§ Exercise details
Reproduce the listing below in full and exactly; no pictures belong in the copy.

§ Data segment
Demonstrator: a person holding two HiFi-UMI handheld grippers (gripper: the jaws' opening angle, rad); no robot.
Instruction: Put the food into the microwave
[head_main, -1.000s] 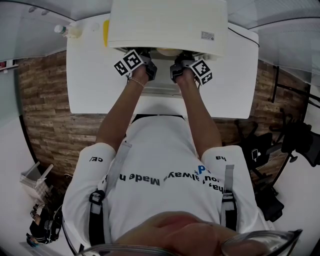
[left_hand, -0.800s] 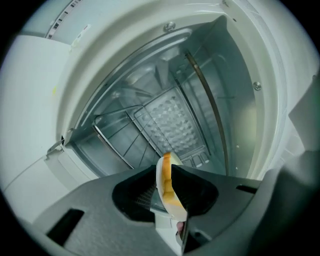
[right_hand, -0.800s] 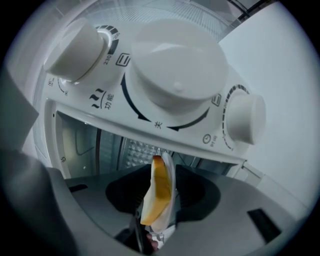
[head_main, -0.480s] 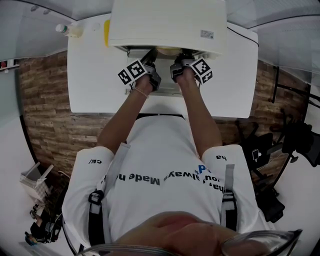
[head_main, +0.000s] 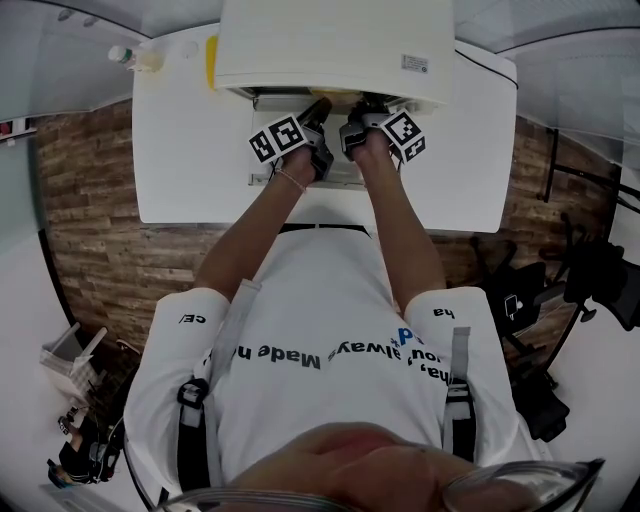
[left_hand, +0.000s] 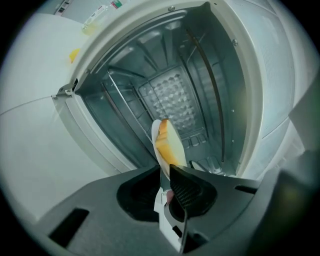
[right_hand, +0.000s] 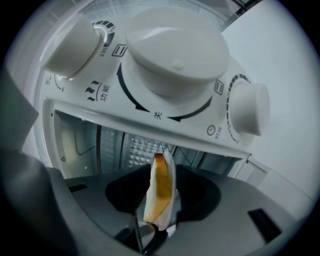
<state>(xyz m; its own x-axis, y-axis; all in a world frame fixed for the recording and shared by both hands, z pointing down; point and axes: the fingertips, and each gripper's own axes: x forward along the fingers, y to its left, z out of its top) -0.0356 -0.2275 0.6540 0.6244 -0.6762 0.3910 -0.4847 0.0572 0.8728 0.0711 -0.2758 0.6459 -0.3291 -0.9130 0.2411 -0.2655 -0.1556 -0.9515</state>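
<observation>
- **Step in hand (judged).** The plate (left_hand: 155, 131) with the food (left_hand: 168, 146) is being taken through the mouth of the microwave (head_main: 335, 45), which stands on a white surface (head_main: 190, 150).
- **Fingers.**
  - The left gripper (left_hand: 165, 172) is clenched on the near rim of the plate.
  - The right gripper (right_hand: 162, 175) has its fingers spread wide. The plate stands between them, and the pads do not press on it.
- **Place of the food.** It lies on the plate at the lower centre of both gripper views, in front of the open cavity (left_hand: 150, 85). Whether the plate already rests on the cavity floor cannot be told.
- **Doing it well (judged).**
  - One grip on a thin rim lets the plate sag away from the fingers, so it should be kept level.
  - It should go in midway between the side walls (left_hand: 210, 85) and sit on the floor before the fingers let go.
  - The right gripper should back straight out, so that neither finger catches the rim.
- **Materials and shapes.**
  - The plate is white, thin and smooth, and is seen edge-on.
  - The food is a yellow-orange piece that looks soft and bread-like.
  - The cavity is dull grey metal, with a dimpled back wall (left_hand: 172, 97) and ribbed sides.
  - Three round white knobs (right_hand: 172, 55), smooth plastic by the look of them, sit on the control panel.
</observation>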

§ Written reply
Demonstrator: a person holding two HiFi-UMI handheld grippers (gripper: the jaws' opening angle, rad); no robot.
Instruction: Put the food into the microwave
[head_main, -1.000s] 
[left_hand, -0.800s] 
[right_hand, -0.800s] 
[head_main, -0.480s] 
[head_main, +0.000s] 
[left_hand, +0.000s] 
[right_hand, +0.000s] 
<state>(xyz m; its own x-axis, y-axis; all in a world frame fixed for the recording and shared by both hands, z pointing down; point and axes: the fingertips, and each gripper's own axes: x forward along the fingers, y to its left, z out of its top) -0.0356 -0.2275 0.6540 0.6244 -0.6762 0.3910 -0.4847 0.0572 0.8728 0.0711 -0.2758 0.6459 -0.3291 -0.9130 0.2411 -0.2655 -0.1556 -0.9515</state>
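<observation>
- **Step in hand (judged).** The plate (left_hand: 155, 131) with the food (left_hand: 168, 146) is being taken through the mouth of the microwave (head_main: 335, 45), which stands on a white surface (head_main: 190, 150).
- **Fingers.**
  - The left gripper (left_hand: 165, 172) is clenched on the near rim of the plate.
  - The right gripper (right_hand: 162, 175) has its fingers spread wide. The plate stands between them, and the pads do not press on it.
- **Place of the food.** It lies on the plate at the lower centre of both gripper views, in front of the open cavity (left_hand: 150, 85). Whether the plate already rests on the cavity floor cannot be told.
- **Doing it well (judged).**
  - One grip on a thin rim lets the plate sag away from the fingers, so it should be kept level.
  - It should go in midway between the side walls (left_hand: 210, 85) and sit on the floor before the fingers let go.
  - The right gripper should back straight out, so that neither finger catches the rim.
- **Materials and shapes.**
  - The plate is white, thin and smooth, and is seen edge-on.
  - The food is a yellow-orange piece that looks soft and bread-like.
  - The cavity is dull grey metal, with a dimpled back wall (left_hand: 172, 97) and ribbed sides.
  - Three round white knobs (right_hand: 172, 55), smooth plastic by the look of them, sit on the control panel.
</observation>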

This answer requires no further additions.